Entrevue avec Malcolm Ferdinand

Malcolm Ferdinand : "Le processus autour du chlordécone porte la marque d'une justice coloniale"

S’aimer la Terre. Défaire l’habiter colonial, Malcom Ferdinand, Seuil, collection « Écocène », 608 pages. Une écologie décoloniale. Penser l’écologie depuis le monde caribéen, Malcom Ferdinand, Seuil, collection « Anthropocène », 2019. Prix du livre de la Fondation d’écologie politique.

Malcom Ferdinand est ingénieur en environnement (University College, Londres), docteur en philosophie politique (Paris-Diderot), chercheur au CNRS. Il a cofondé l’Observatoire Terre-Monde. Originaire de la Martinique, il travaille depuis une quinzaine d’années sur la contamination des Antilles au chlordécone et sur une approche décoloniale de la crise environnementale. Il est partie civile dans le dossier pénal du chlordécone et a été auditionné lors de la commission d’enquête parlementaire de 2019.

30 octobre 2024 | tiré de Politis.fr

Le 22 octobre, la cour d’appel de Paris a examiné deux questions prioritaires de constitutionnalité (QPC). Où en sommes-nous dans le traitement judiciaire de l’affaire du chlordécone ?

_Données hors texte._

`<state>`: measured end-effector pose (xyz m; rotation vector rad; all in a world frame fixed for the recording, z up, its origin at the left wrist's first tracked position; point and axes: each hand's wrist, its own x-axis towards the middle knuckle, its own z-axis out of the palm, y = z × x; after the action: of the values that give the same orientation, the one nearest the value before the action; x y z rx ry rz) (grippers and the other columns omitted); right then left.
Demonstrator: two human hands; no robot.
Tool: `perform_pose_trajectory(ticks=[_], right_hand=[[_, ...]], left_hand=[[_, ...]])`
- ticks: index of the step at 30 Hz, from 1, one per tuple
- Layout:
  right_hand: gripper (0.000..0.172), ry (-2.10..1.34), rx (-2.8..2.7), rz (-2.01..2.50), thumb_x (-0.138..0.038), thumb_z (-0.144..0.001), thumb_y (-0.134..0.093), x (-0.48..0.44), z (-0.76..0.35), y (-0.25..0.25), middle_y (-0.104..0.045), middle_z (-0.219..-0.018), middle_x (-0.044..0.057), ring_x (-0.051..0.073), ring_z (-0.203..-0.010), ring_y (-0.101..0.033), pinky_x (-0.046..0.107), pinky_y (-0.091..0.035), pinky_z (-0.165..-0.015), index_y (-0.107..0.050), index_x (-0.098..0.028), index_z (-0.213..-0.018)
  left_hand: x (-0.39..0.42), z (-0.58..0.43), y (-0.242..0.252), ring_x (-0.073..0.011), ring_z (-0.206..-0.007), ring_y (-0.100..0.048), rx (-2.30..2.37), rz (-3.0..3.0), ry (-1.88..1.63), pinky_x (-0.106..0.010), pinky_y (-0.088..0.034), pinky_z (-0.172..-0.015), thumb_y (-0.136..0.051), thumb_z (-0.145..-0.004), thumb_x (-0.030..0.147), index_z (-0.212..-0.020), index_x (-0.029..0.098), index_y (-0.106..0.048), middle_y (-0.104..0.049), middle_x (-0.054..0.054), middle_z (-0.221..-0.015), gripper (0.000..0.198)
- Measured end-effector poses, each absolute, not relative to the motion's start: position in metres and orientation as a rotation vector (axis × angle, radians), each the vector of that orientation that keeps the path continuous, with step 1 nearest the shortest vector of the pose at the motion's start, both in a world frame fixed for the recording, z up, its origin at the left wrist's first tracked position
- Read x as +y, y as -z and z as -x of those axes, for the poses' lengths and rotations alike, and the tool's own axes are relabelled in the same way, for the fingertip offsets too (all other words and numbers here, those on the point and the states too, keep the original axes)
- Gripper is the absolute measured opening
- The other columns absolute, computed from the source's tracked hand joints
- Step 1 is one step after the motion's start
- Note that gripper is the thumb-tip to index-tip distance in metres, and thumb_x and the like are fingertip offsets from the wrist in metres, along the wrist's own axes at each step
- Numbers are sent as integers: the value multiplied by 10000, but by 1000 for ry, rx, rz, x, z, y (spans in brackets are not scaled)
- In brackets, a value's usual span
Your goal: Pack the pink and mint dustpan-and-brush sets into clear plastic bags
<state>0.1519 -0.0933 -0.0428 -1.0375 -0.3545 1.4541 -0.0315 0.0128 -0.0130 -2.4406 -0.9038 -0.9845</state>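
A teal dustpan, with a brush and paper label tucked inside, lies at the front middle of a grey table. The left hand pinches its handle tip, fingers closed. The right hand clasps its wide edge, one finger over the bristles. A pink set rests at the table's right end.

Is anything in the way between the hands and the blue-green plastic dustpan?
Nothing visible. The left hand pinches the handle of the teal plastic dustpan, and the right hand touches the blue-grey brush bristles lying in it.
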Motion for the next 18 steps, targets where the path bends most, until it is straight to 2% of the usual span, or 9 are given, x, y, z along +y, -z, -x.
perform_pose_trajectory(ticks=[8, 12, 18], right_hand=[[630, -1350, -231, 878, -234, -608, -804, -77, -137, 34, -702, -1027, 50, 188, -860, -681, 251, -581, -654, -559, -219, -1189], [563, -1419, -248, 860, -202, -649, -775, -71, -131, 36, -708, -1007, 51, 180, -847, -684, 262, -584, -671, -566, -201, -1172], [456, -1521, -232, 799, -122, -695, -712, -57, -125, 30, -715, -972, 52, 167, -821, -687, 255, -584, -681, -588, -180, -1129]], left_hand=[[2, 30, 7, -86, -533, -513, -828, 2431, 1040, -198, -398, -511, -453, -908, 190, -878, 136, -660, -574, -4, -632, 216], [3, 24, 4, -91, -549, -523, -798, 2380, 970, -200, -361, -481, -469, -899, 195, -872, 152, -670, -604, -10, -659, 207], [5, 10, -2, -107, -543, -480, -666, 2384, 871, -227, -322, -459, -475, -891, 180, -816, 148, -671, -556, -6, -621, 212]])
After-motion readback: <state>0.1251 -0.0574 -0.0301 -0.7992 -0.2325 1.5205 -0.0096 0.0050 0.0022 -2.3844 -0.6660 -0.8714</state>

Malcolm Ferdinand : Deux questions étaient posées aux juges. D’abord, l’intention d’empoisonner doit-elle être avérée pour qualifier le crime d’empoisonnement, ou est-ce que la connaissance des effets mortifères de la substance est suffisante ? La deuxième question portait sur la responsabilité pénale de l’État. Une fois qu’elles seront traitées, nous aurons une date d’audience pour aborder le fond de l’affaire. Le processus judiciaire autour du scandale du chlordécone porte la marque d’une justice coloniale.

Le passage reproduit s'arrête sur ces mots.